100 pazienti trasfusi con il metodo Car-T al San Bortolo. Lanzarin: “Orgoglio veneto e nazionale”


Giovedì 19 giugno l’Ospedale San Bortolo di Vicenza ha festeggiato, alla presenza dell’assessore regionale alla Sanità, Manuela Lanzarin, un prestigioso traguardo raggiunto: cento pazienti malati di alcune gravi forme di leucemia e linfoma sono stati trattati con un metodo curativo estremamente avanzato, denominato CAR-T, un’infusione cellulare ottenuta da globuli bianchi prelevati dal paziente, inviati in laboratori specializzati negli Usa o in Germania, dove vengono modificati per diventare cellule iperattive verso determinate cellule malate, che vengono infine reinfuse nel malato.
Si tratta di una terapia che richiede un grande livello di preparazione clinica, conoscenze estremamente specifiche e un lavoro multidisciplinare che coinvolge l’Ematologia, la Medicina Trasfusionale, la Terapia Intensiva, la Neurologia e la Farmacia Ospedaliera. Tutti gli specialisti di queste branche della medicina erano presenti con l’assessore Lanzarin e la direttrice generale dell’Ulss 8 Berica, Patrizia Simionato, alla conferenza stampa in cui è stata illustrata questa realtà d’avanguardia, che in Veneto, oltre a Vicenza, viene praticata solamente all’Azienda Ospedaliera Universitaria di Verona e all’oncoematologia pediatrica dell’Azienda Ospedale Università di Padova.

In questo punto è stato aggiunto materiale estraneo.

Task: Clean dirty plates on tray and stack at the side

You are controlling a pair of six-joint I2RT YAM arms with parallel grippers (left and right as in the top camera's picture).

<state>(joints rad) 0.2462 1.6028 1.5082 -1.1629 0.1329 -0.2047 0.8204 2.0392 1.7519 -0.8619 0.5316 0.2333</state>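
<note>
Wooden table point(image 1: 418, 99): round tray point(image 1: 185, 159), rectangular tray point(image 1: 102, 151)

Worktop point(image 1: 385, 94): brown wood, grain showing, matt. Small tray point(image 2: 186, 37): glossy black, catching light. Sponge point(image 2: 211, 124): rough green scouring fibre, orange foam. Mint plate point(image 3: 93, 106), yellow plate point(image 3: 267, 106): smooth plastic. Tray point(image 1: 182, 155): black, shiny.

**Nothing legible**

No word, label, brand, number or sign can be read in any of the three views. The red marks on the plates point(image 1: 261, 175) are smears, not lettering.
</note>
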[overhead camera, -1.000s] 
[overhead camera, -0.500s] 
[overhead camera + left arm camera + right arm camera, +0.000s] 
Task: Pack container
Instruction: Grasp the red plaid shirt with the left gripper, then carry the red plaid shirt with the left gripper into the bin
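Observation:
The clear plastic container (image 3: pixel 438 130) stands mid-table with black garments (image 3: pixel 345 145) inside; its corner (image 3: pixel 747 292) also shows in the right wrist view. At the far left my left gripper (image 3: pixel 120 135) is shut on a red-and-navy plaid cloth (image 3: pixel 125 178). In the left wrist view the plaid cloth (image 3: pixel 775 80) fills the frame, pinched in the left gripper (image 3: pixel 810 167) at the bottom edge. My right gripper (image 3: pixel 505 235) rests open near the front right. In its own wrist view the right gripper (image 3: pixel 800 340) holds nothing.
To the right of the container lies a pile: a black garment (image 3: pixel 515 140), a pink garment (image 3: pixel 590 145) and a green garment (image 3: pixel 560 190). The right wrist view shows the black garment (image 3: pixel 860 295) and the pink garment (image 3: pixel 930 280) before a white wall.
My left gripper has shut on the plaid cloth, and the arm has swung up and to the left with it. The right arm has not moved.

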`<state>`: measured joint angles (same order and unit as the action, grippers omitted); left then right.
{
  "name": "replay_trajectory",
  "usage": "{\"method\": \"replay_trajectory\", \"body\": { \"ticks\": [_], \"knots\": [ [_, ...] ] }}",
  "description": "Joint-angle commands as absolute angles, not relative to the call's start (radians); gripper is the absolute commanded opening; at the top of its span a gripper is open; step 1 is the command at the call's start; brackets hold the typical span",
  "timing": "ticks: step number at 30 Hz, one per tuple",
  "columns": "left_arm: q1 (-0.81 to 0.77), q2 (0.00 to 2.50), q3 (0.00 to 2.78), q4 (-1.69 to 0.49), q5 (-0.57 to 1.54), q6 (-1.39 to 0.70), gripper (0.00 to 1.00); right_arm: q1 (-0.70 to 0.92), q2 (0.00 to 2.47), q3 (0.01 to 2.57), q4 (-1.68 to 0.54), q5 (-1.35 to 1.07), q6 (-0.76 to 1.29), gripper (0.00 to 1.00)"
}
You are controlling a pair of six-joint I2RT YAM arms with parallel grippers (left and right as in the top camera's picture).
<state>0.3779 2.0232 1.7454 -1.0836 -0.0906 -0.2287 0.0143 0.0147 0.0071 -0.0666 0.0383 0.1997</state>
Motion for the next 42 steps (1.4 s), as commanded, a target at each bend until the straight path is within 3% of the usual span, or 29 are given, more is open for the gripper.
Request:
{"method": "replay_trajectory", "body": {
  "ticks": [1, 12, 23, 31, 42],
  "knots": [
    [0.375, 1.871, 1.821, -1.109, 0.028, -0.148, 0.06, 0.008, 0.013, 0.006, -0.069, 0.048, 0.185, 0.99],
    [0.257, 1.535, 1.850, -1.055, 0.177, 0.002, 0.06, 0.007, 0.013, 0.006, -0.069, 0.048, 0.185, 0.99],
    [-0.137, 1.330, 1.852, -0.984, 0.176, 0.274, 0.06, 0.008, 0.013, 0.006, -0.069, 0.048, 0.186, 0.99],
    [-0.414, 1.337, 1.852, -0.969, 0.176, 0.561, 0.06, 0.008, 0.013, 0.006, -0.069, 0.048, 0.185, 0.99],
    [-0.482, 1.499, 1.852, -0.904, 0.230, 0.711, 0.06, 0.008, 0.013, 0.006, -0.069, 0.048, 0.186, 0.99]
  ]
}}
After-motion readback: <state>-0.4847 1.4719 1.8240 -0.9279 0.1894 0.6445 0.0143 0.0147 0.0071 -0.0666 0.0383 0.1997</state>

“Quando al San Bortolo sono partiti con questa straordinaria esperienza, ben 5 anni fa tra mille difficoltà autorizzative e organizzative – ha detto Lanzarin – la Regione ci ha visto lungo e ha subito appoggiato e finanziato questa impresa di medicina di frontiera. I risultati sono sotto gli occhi di tutti e rendono orgoglioso tutto il sistema sanitario veneto. E’ una cura cucita al millimetro sulle caratteristiche e le condizioni di salute della persona malata, nella cui definizione nulla viene lasciato al caso, tanto che per raggiungere quota cento i sanitari hanno dovuto valutare approfonditamente trecento candidati”.
“Il CAR-T – ha aggiunto – è la classica terapia salvavita, perché interviene su persone dalla diagnosi spesso infausta e dona loro miglior qualità di vita e in molti casi, la guarigione. Il merito è solo dei medici e degli infermieri che formano un team di altissima specializzazione e ai quali va tutta la nostra riconoscenza. Dopo la mossa pionieristica fatta da Vicenza nel 2020 – ha proseguito Lanzarin – oggi della questione si discute ampiamente anche a livello nazionale sulla prospettiva di ampliare la rete specifica e di istituire nuovi centri di riferimento, anche interregionali. Dobbiamo essere pronti per questa nuova sfida – ha concluso – perché il Veneto, dopo aver aperto la strada, vuole essere protagonista anche nel tracciare quella futura”.
All’interno del percorso di CAR-T, frutto del lavoro integrato di più professionalità, la Medicina Trasfusionale svolge una parte cruciale attraverso il coinvolgimento di tre settori: Aferesi Terapeutica, Laboratorio di Manipolazione Cellulare e il Laboratorio di Validazione Biologica degli emocomponenti. L’attività dell’Aferesi Terapeutica rappresenta la prima tappa fondamentale del processo CAR-T con la raccolta aferetica dei linfociti del paziente, che avviene in una sala terapia dedicata mediante la tecnica della linfocitoaferesi realizzata con separatori cellulari che consentono di isolare in modo selettivo e sicuro i linfociti dal sangue periferico del paziente.
Questa tecnologia permette di ottenere un prodotto di qualità elevata, riducendo al minimo i rischi e salvaguardando la compliance del paziente alla procedura. In questi anni di esperienza la Medicina Trasfusionale di Vicenza ha messo in atto un’organizzazione efficiente e flessibile che consente di programmare e calendarizzare delle raccolte entro 3-7 giorni dalla presa in carico, ottimizzando i percorsi ambulatoriali e garantendo al paziente un accesso rapido e sicuro alla terapia ambulatoriali. Ogni trattamento ha un costo che si aggira sui 200 mila euro.